### Task brief
A complete, exact copy of the records is needed here.

········

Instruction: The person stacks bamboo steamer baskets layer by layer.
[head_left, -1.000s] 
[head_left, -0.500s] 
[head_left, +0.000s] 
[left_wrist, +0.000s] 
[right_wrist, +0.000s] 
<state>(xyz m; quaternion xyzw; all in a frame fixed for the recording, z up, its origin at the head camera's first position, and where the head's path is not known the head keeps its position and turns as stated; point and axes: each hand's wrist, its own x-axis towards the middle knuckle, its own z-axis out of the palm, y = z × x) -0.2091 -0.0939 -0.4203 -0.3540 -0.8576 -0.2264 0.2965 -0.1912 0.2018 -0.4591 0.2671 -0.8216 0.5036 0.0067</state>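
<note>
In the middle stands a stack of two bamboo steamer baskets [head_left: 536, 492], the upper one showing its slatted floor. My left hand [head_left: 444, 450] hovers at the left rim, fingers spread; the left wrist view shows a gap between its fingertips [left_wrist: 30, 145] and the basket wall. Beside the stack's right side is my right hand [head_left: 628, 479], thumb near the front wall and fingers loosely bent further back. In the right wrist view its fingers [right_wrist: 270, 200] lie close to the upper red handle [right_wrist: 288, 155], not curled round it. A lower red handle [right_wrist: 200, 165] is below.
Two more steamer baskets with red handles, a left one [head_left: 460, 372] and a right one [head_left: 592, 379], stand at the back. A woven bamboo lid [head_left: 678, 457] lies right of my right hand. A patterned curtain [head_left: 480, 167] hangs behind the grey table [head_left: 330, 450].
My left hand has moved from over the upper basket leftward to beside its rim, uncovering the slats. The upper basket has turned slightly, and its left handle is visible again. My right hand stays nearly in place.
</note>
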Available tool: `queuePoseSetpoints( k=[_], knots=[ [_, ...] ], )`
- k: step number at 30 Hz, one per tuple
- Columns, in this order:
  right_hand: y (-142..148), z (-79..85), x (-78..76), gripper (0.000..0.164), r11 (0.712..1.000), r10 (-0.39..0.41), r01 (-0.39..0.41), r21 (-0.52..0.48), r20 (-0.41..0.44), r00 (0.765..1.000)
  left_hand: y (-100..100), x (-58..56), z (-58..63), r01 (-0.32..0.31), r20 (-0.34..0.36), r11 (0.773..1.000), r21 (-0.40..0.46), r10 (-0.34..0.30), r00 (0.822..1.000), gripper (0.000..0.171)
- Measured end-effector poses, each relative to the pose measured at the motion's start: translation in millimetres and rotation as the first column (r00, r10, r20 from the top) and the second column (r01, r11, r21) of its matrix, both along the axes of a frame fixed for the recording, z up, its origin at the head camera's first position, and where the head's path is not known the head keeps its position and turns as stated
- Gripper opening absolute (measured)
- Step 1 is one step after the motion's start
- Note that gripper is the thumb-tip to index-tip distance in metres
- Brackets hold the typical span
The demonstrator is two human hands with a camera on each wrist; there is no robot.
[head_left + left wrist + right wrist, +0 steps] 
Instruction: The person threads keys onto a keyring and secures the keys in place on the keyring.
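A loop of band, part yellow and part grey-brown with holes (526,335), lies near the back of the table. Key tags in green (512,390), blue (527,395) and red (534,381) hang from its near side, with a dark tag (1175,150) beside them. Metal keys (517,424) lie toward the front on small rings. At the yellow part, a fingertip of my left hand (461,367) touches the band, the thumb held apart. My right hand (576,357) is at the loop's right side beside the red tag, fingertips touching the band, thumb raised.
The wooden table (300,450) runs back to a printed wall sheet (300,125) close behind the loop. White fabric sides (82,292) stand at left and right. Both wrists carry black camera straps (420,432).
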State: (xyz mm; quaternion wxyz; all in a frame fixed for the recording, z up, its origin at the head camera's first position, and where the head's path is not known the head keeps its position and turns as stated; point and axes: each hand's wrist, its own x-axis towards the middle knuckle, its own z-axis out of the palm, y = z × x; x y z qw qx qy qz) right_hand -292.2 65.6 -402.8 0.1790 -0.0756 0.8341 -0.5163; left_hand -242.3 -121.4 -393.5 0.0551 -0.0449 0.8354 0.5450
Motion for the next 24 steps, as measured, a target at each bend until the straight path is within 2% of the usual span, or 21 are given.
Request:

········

### Response to this task
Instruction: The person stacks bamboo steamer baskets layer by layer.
[head_left, -1.000s] 
[head_left, -0.500s] 
[head_left, +0.000s] 
[left_wrist, +0.000s] 
[right_wrist, +0.000s] 
<state>(xyz m; quaternion xyzw; all in a frame fixed for the recording, z up, its origin at the head camera's first position, and where the head's path is not known the head keeps its position and turns as stated; point and axes: each hand's wrist, its own x-axis towards the middle knuckle, its own z-axis out of the palm, y = z × x) -0.2091 -0.0939 -0.4203 -0.3540 -0.8576 -0.2264 0.2965 -0.1912 0.2018 -0.4591 0.2671 -0.8216 0.5036 0.0067</state>
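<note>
In the middle stands a stack of two bamboo steamer baskets [head_left: 536, 492], the upper one showing its slatted floor. My left hand [head_left: 444, 450] hovers at the left rim, fingers spread; the left wrist view shows a gap between its fingertips [left_wrist: 30, 145] and the basket wall. Beside the stack's right side is my right hand [head_left: 628, 479], thumb near the front wall and fingers loosely bent further back. In the right wrist view its fingers [right_wrist: 270, 200] lie close to the upper red handle [right_wrist: 288, 155], not curled round it. A lower red handle [right_wrist: 200, 165] is below.
Two more steamer baskets with red handles, a left one [head_left: 460, 372] and a right one [head_left: 592, 379], stand at the back. A woven bamboo lid [head_left: 678, 457] lies right of my right hand. A patterned curtain [head_left: 480, 167] hangs behind the grey table [head_left: 330, 450].
My left hand has moved from over the upper basket leftward to beside its rim, uncovering the slats. The upper basket has turned slightly, and its left handle is visible again. My right hand stays nearly in place.
</note>
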Available tool: `queuePoseSetpoints( k=[_], knots=[ [_, ...] ], )`
- k: step number at 30 Hz, one per tuple
- Columns, in this order:
  right_hand: y (-142..148), z (-79..85), x (-78..76), gripper (0.000..0.164), r11 (0.712..1.000), r10 (-0.39..0.41), r01 (-0.39..0.41), r21 (-0.52..0.48), r20 (-0.41..0.44), r00 (0.765..1.000)
  left_hand: y (-100..100), x (-58..56), z (-58..63), r01 (-0.32..0.31), r20 (-0.34..0.36), r11 (0.773..1.000), r21 (-0.40..0.46), r10 (-0.34..0.30), r00 (0.822..1.000), gripper (0.000..0.171)
- Measured end-effector poses, each relative to the pose measured at the motion's start: translation in millimetres and rotation as the first column (r00, r10, r20 from the top) and the second column (r01, r11, r21) of its matrix, both along the axes of a frame fixed for the recording, z up, its origin at the head camera's first position, and where the head's path is not known the head keeps its position and turns as stated
- Gripper opening absolute (measured)
- Step 1 is one step after the motion's start
- Note that gripper is the thumb-tip to index-tip distance in metres
- Brackets hold the typical span
The demonstrator is two human hands with a camera on each wrist; there is no robot.
[head_left + left wrist + right wrist, +0 steps] 
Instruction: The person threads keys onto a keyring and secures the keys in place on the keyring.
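A loop of band, part yellow and part grey-brown with holes (526,335), lies near the back of the table. Key tags in green (512,390), blue (527,395) and red (534,381) hang from its near side, with a dark tag (1175,150) beside them. Metal keys (517,424) lie toward the front on small rings. At the yellow part, a fingertip of my left hand (461,367) touches the band, the thumb held apart. My right hand (576,357) is at the loop's right side beside the red tag, fingertips touching the band, thumb raised.
The wooden table (300,450) runs back to a printed wall sheet (300,125) close behind the loop. White fabric sides (82,292) stand at left and right. Both wrists carry black camera straps (420,432).
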State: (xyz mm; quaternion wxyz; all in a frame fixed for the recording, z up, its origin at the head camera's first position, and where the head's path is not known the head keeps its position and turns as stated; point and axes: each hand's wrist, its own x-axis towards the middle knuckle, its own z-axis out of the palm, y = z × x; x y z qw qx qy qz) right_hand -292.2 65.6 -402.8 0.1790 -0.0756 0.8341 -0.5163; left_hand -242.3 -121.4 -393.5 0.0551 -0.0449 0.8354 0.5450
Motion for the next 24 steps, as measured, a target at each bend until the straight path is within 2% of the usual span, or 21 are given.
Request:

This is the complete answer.